REQUIREMENT:
Whatever the data contains, copy all of it exactly.
-------
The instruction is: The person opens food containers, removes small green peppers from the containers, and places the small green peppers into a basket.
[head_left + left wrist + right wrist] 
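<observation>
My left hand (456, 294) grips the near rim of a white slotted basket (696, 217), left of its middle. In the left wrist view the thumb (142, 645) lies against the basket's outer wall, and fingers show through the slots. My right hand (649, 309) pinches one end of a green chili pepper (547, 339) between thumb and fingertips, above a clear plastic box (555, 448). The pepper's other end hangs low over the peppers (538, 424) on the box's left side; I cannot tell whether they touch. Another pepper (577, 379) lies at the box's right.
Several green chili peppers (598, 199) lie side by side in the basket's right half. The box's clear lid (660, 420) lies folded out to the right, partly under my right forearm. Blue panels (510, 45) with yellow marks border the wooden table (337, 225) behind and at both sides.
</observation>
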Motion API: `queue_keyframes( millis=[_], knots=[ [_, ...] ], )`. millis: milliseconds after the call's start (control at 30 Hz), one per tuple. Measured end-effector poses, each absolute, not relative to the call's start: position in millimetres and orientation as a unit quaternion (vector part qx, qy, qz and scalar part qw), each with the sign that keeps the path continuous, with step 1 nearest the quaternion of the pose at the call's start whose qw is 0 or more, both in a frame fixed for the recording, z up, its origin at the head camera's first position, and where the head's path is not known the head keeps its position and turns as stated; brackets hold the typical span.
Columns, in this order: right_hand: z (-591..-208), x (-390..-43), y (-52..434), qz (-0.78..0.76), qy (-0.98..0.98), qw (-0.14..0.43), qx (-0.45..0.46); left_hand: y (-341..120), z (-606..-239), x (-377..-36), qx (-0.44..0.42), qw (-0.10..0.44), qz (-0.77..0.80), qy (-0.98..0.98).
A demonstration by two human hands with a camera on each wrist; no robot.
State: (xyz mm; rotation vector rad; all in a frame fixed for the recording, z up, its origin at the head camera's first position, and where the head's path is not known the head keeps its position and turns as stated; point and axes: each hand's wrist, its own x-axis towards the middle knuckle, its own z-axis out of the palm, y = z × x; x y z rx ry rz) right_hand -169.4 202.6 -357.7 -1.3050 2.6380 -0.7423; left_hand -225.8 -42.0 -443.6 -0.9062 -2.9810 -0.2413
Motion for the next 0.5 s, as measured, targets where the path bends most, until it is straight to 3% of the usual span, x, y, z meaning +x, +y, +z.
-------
TASK ANSWER:
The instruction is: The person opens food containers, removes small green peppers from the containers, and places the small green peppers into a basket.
[head_left + left wrist + right wrist] 
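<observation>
My left hand (456, 294) grips the near rim of a white slotted basket (696, 217), left of its middle. In the left wrist view the thumb (142, 645) lies against the basket's outer wall, and fingers show through the slots. My right hand (649, 309) pinches one end of a green chili pepper (547, 339) between thumb and fingertips, above a clear plastic box (555, 448). The pepper's other end hangs low over the peppers (538, 424) on the box's left side; I cannot tell whether they touch. Another pepper (577, 379) lies at the box's right.
Several green chili peppers (598, 199) lie side by side in the basket's right half. The box's clear lid (660, 420) lies folded out to the right, partly under my right forearm. Blue panels (510, 45) with yellow marks border the wooden table (337, 225) behind and at both sides.
</observation>
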Motion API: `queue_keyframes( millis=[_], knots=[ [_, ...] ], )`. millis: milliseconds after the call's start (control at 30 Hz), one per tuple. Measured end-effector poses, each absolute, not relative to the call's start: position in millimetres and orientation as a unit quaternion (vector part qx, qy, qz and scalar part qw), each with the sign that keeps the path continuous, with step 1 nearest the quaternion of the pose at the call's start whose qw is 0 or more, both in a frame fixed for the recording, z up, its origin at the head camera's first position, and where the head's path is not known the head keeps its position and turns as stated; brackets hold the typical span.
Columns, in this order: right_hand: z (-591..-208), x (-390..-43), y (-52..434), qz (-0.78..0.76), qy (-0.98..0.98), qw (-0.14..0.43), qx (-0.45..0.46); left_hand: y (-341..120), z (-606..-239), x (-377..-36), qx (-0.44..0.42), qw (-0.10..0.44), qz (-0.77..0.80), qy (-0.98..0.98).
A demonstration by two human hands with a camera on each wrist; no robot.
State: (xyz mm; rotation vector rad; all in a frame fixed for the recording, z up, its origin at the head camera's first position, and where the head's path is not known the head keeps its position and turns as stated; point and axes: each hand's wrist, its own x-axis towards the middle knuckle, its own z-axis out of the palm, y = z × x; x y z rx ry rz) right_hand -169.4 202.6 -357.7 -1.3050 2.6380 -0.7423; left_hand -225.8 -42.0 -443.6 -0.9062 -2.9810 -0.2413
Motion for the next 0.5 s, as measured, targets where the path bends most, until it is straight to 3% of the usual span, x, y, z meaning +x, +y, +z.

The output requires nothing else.